Sortant du transport, mais toujours dans l'optique de redessiner les flux touristiques, est mis en avant le développement de nouveaux hébergements dans les zones moins fréquentées. Ici, les expériences s'appuient essentiellement sur des acteurs privés qui proposent des solutions alternatives aux très décriées plateformes de location de courte durée, à l'image de Homexhange, qui permet essentiellement des échanges de résidences principales situées pour 74% d'entre elles en dehors des grandes agglomérations. Résultat : une limitation de la pression immobilière et de ses effets de saturation touristique.
L'innovation pour transformer l'expérience touristique
Et puisque le document se veut prospectif, une place de choix est réservée aux outils innovants susceptibles de "transformer l'expérience touristique". Il peut ainsi s'agir de favoriser une information plus claire à destination des touristes afin de mieux les guider en s'appuyant sur des applications, une signalétique repensée, ou encore la réalité virtuelle ou augmentée. C'est le cas de l'application Paris je t'aime, de l'office du tourisme de Paris, ou de la carte culturelle interactive de SNCF Voyageurs.
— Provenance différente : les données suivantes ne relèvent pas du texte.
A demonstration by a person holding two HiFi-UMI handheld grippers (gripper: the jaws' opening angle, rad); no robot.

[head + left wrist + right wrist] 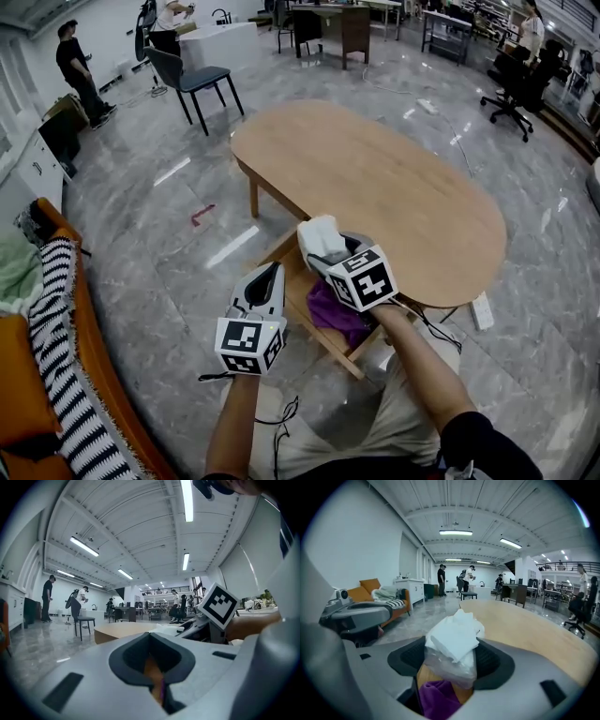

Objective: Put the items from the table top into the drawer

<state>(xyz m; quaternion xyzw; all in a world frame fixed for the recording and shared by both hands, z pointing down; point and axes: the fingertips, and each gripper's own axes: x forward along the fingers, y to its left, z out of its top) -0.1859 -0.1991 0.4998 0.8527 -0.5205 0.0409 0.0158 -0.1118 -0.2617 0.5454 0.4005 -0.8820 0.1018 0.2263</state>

Cette dernière offre d'ailleurs un double intérêt. Si elle enrichit l'offre touristique, elle donne en parallèle des outils aux gestionnaires de sites touristiques. SNCF Voyageurs exploite ainsi les données anonymisées des téléphones mobiles pour mieux comprendre les flux de clients dans ses trains et adapter son offre en temps réel, tout comme le font aussi de grandes institutions culturelles telles que Le Louvre ou le château de Versailles. Cette connaissance de la fréquentation en haute saison débouche à son tour sur l'autre aspect de la gestion des flux, dans leur dimension temporelle cette fois : la recherche d'un usage plus intense des sites en périodes creuses grâce à des politiques tarifaires adaptées et autres campagnes de sensibilisation.
Le cahier de tendances n'oublie pas l'intelligence artificielle, qui promet aux clients un "tourisme plus efficace, plus immersif et mieux adapté aux attentes individuelles". Nul doute que les professionnels et les organismes de gestion des destinations (OGD) auront à cœur de s'emparer de sa puissance pour en faire un outil de gestion des flux au service du tourisme durable.